ACTIVITY> List every line in this data where the string "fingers" occurs.

DATA SHOWN>
------------------------
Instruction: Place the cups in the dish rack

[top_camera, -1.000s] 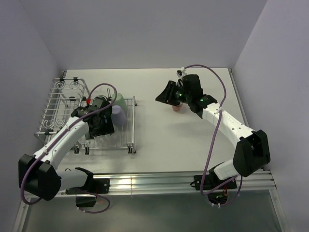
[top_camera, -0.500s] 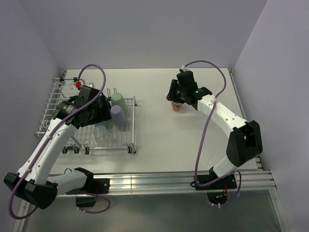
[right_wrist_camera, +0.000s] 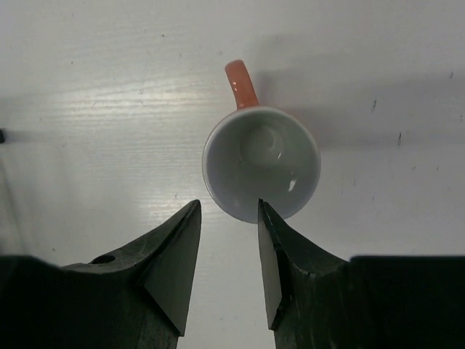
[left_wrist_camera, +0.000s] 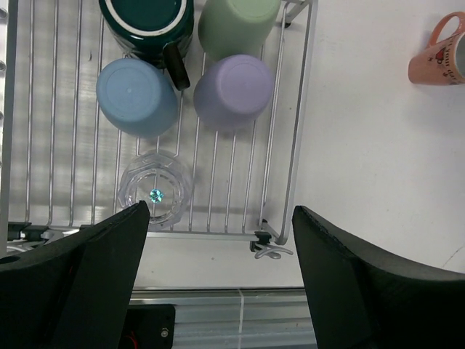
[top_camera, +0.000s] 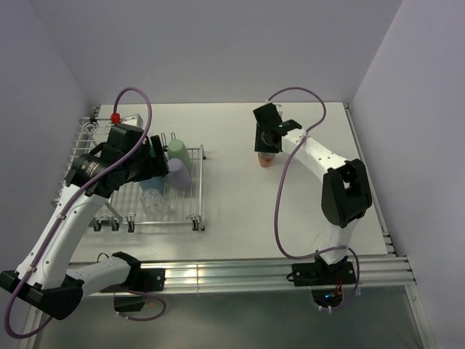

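The silver wire dish rack [top_camera: 80, 171] stands at the left and also shows in the left wrist view [left_wrist_camera: 299, 138]. Upside down in it are a dark green mug [left_wrist_camera: 145, 22], a pale green cup [left_wrist_camera: 238, 25], a blue cup [left_wrist_camera: 136, 97], a lavender cup [left_wrist_camera: 234, 91] and a clear cup [left_wrist_camera: 155, 187]. The salmon-orange cup [top_camera: 267, 160] stands upright on the table, white inside [right_wrist_camera: 261, 163], handle pointing away. My left gripper [left_wrist_camera: 221, 211] is open wide and empty, high above the rack's near edge. My right gripper [right_wrist_camera: 229, 205] is open just above the salmon cup's near rim.
The rack's raised side basket [top_camera: 98, 131] is at its far left end. An aluminium rail [top_camera: 240, 273] runs along the near table edge. Walls close in the left, back and right. Purple cables loop above both arms.
My left arm has lifted up and back from the rack, uncovering the cups. My right gripper has swung in over the salmon cup and now points straight down at it.
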### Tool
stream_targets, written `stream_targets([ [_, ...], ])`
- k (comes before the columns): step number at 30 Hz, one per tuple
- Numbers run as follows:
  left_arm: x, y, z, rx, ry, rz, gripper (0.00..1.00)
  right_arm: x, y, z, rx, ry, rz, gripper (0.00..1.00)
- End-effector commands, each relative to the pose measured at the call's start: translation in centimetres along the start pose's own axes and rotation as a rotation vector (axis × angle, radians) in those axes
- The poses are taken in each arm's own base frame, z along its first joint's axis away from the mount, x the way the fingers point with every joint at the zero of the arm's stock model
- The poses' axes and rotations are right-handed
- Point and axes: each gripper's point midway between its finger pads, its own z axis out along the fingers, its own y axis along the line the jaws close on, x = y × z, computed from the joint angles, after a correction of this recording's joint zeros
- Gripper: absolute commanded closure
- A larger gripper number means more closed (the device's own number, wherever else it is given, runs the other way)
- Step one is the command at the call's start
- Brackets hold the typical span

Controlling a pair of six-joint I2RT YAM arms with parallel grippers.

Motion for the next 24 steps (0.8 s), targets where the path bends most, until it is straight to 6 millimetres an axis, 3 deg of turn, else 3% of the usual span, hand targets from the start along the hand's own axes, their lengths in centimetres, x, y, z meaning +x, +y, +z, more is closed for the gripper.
stream_targets([
  [1, -1.3, -0.9, -1.5, 0.071, -0.066, 0.007, 0.14, -2.0, 0.2, -0.1, 0.028, -0.040, -0.025, 0.56],
  [21, -0.1, -1.3, -0.7, 0.116, -0.056, 0.000, 0.14, 1.1, 0.8, 4.3, 0.055, 0.073, -0.079, 0.58],
  [24, -0.1, -1.7, -0.4, 0.132, -0.056, -0.004, 0.14, 0.9, 0.9, 4.0, 0.045, 0.070, -0.074, 0.97],
])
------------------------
TASK SOLUTION>
- The poses are taken in each arm's own base frame, z along its first joint's axis away from the mount, x the way the fingers point with every joint at the zero of the arm's stock model
- Point and axes: each gripper's point midway between its finger pads, its own z axis out along the fingers, its own y axis along the line the jaws close on, x = y × z, computed from the joint angles, after a correction of this recording's joint zeros

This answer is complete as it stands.